* _Description of the task_:
Repeat only the lines below that run from the line with "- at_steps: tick" to the line with "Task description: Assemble", ends included; skip every picture.

*** Begin section ***

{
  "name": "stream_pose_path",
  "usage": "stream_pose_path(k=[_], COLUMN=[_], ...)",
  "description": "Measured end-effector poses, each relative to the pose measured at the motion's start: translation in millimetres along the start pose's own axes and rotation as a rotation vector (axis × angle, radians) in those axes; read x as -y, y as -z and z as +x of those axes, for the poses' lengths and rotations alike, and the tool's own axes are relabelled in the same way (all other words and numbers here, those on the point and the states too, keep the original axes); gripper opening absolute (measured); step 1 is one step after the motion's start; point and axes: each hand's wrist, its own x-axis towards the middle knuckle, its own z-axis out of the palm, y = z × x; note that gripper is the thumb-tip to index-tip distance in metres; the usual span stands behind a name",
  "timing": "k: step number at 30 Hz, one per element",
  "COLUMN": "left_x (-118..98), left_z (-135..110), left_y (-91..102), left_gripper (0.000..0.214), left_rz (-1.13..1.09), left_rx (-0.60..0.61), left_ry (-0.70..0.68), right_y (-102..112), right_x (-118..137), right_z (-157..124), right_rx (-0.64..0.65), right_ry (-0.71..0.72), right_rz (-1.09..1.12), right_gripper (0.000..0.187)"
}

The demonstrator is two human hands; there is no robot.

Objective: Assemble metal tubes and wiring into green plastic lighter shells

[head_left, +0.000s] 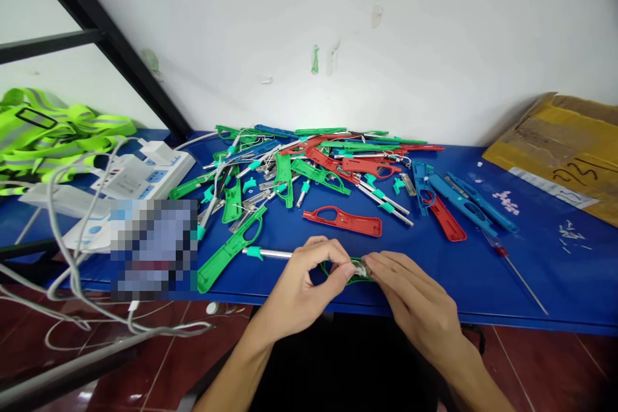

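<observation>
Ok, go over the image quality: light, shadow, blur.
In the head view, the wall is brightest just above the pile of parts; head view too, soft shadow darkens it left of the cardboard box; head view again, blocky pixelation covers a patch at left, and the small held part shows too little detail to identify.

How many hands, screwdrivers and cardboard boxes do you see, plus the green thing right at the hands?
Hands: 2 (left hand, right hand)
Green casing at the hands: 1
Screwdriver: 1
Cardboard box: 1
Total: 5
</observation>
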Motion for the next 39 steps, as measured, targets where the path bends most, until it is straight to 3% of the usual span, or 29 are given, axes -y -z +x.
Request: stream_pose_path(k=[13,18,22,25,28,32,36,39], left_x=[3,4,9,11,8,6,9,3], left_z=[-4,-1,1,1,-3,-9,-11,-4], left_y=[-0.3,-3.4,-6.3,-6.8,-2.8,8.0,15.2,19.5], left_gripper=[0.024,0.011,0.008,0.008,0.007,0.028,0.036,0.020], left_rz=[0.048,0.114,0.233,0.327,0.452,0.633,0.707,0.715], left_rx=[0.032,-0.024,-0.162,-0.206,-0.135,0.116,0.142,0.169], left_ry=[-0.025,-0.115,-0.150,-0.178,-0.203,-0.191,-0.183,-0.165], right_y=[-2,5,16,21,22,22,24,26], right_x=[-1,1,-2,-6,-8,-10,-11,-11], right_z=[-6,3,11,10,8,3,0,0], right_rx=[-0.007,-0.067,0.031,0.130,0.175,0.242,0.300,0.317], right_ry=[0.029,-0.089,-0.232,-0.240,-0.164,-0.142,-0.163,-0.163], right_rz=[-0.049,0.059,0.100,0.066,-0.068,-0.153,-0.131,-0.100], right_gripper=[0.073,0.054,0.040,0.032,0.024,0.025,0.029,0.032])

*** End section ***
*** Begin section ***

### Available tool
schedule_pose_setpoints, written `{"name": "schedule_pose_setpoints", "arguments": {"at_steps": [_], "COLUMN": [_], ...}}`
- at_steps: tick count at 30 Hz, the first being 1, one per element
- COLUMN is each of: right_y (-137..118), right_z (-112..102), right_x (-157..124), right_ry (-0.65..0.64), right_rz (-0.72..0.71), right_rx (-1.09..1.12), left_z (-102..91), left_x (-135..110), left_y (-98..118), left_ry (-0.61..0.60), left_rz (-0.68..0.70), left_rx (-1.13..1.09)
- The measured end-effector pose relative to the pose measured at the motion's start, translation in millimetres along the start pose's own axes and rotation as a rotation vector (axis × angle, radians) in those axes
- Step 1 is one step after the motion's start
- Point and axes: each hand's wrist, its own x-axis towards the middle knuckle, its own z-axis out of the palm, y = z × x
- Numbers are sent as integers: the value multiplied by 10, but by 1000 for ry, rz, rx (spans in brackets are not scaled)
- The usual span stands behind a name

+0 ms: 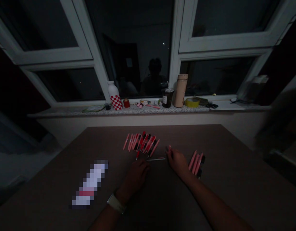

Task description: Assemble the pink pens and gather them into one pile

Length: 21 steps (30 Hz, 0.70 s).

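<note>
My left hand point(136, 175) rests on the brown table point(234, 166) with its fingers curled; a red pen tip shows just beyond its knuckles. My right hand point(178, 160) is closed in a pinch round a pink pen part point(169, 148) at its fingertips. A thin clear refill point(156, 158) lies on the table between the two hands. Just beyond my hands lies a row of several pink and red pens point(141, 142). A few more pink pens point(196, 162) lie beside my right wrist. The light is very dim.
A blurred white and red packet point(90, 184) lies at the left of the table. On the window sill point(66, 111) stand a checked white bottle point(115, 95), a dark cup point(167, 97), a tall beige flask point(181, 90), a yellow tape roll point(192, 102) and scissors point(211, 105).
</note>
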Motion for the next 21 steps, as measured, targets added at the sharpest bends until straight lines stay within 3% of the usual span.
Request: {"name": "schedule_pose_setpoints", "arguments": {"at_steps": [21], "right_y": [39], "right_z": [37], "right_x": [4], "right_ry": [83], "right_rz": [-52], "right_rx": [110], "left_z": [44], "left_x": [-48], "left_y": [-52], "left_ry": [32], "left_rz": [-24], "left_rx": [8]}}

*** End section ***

* _Exercise response_:
- at_steps: tick count at 30 Hz, the first being 1, one per element
- COLUMN is each of: right_y (-137..118), right_z (-112..102), right_x (-157..124), right_ry (-0.65..0.64), right_rz (-0.72..0.71), right_rx (-1.09..1.12), left_z (-102..91), left_x (-135..110), left_y (-98..118), left_ry (-0.61..0.60), left_rz (-0.68..0.70), left_rx (-1.13..1.09)
- The measured end-effector pose relative to the pose measured at the motion's start, translation in millimetres along the start pose's own axes and rotation as a rotation vector (axis × angle, radians) in those axes
- Step 1 is one step after the motion's start
- Point and axes: each hand's wrist, its own x-axis towards the middle knuckle, its own z-axis out of the palm, y = z × x
- Numbers are sent as integers: the value multiplied by 10, but by 1000 for ry, rz, rx (spans in brackets are not scaled)
- The usual span stands behind a name

+0 ms: 

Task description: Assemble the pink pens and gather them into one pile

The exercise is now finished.